What you have to do: With the pictures left out, copy the listing below exactly.

Given data:
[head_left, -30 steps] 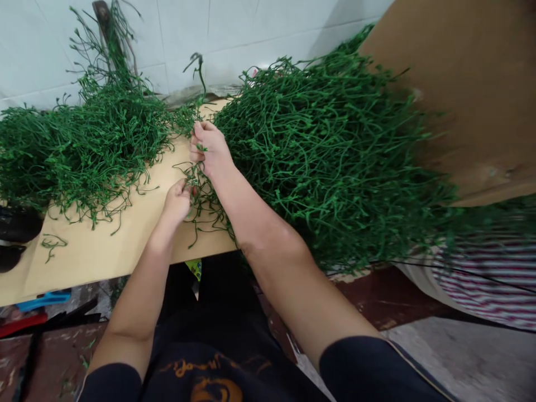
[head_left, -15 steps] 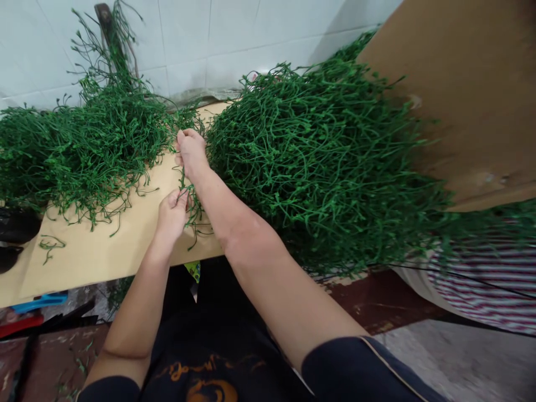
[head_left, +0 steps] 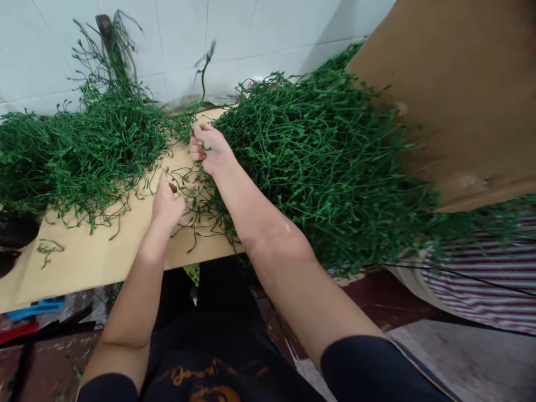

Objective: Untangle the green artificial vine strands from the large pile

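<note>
My right hand (head_left: 211, 149) is closed in a pinch on a thin green artificial stem (head_left: 204, 84), which stands up from the fingertips with its branched tip against the wall. A small green bit shows at the palm. Lower and to the left, my left hand (head_left: 166, 205) has its index finger and thumb spread apart, over loose stems on the board. To its left lies a heap of green stems (head_left: 113, 139). A larger pile of the same stems (head_left: 310, 162) sits right beside my right forearm.
Beige board (head_left: 84, 268) forms the work surface. A brown cardboard sheet (head_left: 460, 100) leans over the right pile. Behind is a white tiled wall (head_left: 184, 33) with a dark upright post (head_left: 109, 39). Blue-handled (head_left: 37, 307) and red-handled (head_left: 19, 332) items lie lower left. Striped cloth (head_left: 481, 279) is at right.
My right hand has moved slightly right and turned palm inward, with a stem now raised upright. My left hand has let go of the stem it was pinching, its fingers now spread.
</note>
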A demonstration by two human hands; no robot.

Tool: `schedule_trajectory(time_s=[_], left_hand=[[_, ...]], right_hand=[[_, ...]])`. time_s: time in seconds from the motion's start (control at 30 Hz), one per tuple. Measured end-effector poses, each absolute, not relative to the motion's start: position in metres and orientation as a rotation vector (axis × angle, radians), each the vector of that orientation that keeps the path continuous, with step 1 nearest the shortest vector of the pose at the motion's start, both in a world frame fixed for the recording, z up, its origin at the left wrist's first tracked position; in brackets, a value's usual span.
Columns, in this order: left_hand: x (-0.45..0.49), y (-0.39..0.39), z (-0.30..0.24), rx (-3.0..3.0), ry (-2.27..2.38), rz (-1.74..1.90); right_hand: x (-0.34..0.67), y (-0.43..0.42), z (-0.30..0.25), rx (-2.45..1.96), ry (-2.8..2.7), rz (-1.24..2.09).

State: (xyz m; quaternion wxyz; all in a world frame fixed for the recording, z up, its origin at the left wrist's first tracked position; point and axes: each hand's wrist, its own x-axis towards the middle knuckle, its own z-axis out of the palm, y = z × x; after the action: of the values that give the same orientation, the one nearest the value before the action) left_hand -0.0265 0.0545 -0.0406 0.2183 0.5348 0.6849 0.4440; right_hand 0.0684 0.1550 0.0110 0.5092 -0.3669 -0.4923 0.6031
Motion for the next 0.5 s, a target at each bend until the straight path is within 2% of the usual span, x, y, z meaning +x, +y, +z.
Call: schedule_trajectory(time_s=[0.13, 0.23, 0.33, 0.5], left_hand=[[-0.022, 0.06, -0.041, 1.489, 1.612, 1.05], [-0.02, 0.058, -0.041, 1.544, 1.548, 1.122], [-0.018, 0.05, -0.037, 1.802, 1.573, 1.138], [-0.007, 0.027, -0.03, 2.246, 1.374, 0.927]], right_hand=[[0.067, 0.141, 0.017, -0.869, -1.121, 1.643], [0.063, 0.143, 0.014, -0.892, -1.045, 1.658], [0.059, 0.155, 0.003, -1.034, -0.964, 1.556], [0.064, 0.183, -0.019, -1.157, -0.954, 1.25]])
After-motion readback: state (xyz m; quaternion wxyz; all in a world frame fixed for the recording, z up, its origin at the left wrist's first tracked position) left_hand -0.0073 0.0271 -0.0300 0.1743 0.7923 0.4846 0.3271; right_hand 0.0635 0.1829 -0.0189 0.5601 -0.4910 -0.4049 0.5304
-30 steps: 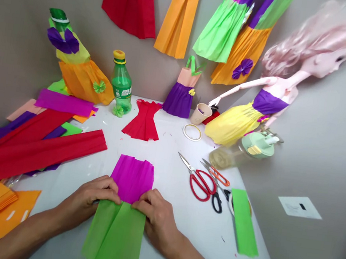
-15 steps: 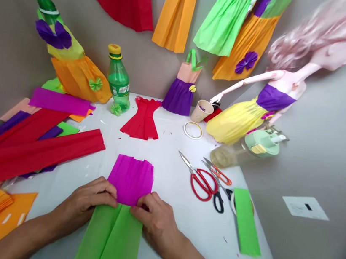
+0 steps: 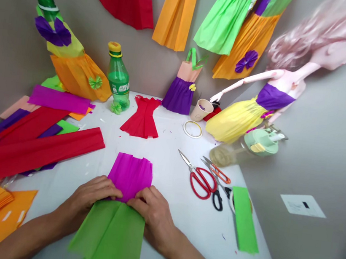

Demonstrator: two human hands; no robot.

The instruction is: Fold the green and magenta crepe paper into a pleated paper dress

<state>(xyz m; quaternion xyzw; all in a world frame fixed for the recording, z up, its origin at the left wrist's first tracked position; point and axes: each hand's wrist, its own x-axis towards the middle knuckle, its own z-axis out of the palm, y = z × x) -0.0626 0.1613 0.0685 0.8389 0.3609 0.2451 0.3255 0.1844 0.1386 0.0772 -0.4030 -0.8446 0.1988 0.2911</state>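
My left hand (image 3: 95,198) and right hand (image 3: 151,213) pinch together green crepe paper (image 3: 109,236) and magenta crepe paper (image 3: 130,175) on the desk (image 3: 197,239); red scissors (image 3: 202,183) lie beyond my right hand.

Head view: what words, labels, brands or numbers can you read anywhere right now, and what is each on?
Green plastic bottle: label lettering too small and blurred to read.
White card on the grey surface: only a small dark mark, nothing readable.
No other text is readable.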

Final answer:
[head_left, -30 steps] 
[head_left, -15 steps] 
[head_left, +0 steps] 

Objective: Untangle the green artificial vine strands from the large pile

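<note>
My right hand (head_left: 211, 149) is closed in a pinch on a thin green artificial stem (head_left: 204, 84), which stands up from the fingertips with its branched tip against the wall. A small green bit shows at the palm. Lower and to the left, my left hand (head_left: 166, 205) has its index finger and thumb spread apart, over loose stems on the board. To its left lies a heap of green stems (head_left: 113, 139). A larger pile of the same stems (head_left: 310, 162) sits right beside my right forearm.
Beige board (head_left: 84, 268) forms the work surface. A brown cardboard sheet (head_left: 460, 100) leans over the right pile. Behind is a white tiled wall (head_left: 184, 33) with a dark upright post (head_left: 109, 39). Blue-handled (head_left: 37, 307) and red-handled (head_left: 19, 332) items lie lower left. Striped cloth (head_left: 481, 279) is at right.
My right hand has moved slightly right and turned palm inward, with a stem now raised upright. My left hand has let go of the stem it was pinching, its fingers now spread.
</note>
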A demonstration by two human hands; no robot.

Tool: `schedule_trajectory(time_s=[_], left_hand=[[_, ...]], right_hand=[[_, ...]])`. time_s: time in seconds from the motion's start (control at 30 Hz), one per tuple. Measured end-effector poses, each absolute, not relative to the motion's start: position in metres and orientation as a rotation vector (axis × angle, radians), each the vector of that orientation that keeps the path continuous, with step 1 nearest the shortest vector of the pose at the motion's start, both in a world frame fixed for the recording, z up, its origin at the left wrist's first tracked position; in brackets, a value's usual span.
Columns, in this order: left_hand: x (-0.45..0.49), y (-0.39..0.39), z (-0.30..0.24), rx (-3.0..3.0), ry (-2.27..2.38), rz (-1.74..1.90); right_hand: x (-0.34..0.67), y (-0.43..0.42), z (-0.30..0.25), rx (-2.45..1.96), ry (-2.8..2.7), rz (-1.24..2.09).

State: (xyz m; quaternion wxyz; all in a world frame fixed for the recording, z up, its origin at the left wrist's first tracked position; point and axes: each hand's wrist, its own x-axis towards the middle knuckle, its own z-axis out of the palm, y = z × x; after the action: of the values that give the same orientation, the one nearest the value before the action) left_hand -0.0265 0.0545 -0.0406 0.2183 0.5348 0.6849 0.4440; right_hand 0.0684 0.1550 0.0110 0.5092 -0.3669 -0.4923 0.6031
Motion for the next 0.5 s, a target at each bend until the straight path is within 2% of the usual span, x, y, z meaning +x, +y, +z.
Call: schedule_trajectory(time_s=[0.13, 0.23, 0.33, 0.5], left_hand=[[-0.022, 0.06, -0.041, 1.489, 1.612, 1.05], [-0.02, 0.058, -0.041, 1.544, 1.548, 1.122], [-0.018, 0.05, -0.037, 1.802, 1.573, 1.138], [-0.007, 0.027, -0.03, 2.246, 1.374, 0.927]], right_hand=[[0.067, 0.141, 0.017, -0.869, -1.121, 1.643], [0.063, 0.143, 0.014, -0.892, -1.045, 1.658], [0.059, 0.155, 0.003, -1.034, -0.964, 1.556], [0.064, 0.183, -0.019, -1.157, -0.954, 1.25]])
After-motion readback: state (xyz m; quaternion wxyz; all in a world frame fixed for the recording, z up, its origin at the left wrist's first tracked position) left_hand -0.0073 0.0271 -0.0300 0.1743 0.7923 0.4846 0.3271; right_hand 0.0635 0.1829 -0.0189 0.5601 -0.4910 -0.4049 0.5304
-30 steps: 
-15 steps: 
+0 steps: 

Demonstrator: two human hands; no robot.

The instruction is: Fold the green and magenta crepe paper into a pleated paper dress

<state>(xyz m; quaternion xyzw; all in a world frame fixed for the recording, z up, its origin at the left wrist's first tracked position; point and axes: each hand's wrist, its own x-axis towards the middle knuckle, its own z-axis out of the palm, y = z × x) -0.0626 0.1613 0.0685 0.8389 0.3609 0.2451 0.3255 0.1844 0.1386 0.0772 -0.4030 -0.8446 0.1988 0.2911</state>
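My left hand (image 3: 95,198) and right hand (image 3: 151,213) pinch together green crepe paper (image 3: 109,236) and magenta crepe paper (image 3: 130,175) on the desk (image 3: 197,239); red scissors (image 3: 202,183) lie beyond my right hand.

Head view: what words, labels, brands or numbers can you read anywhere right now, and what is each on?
Green plastic bottle: label lettering too small and blurred to read.
White card on the grey surface: only a small dark mark, nothing readable.
No other text is readable.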

This exercise requires no further answer.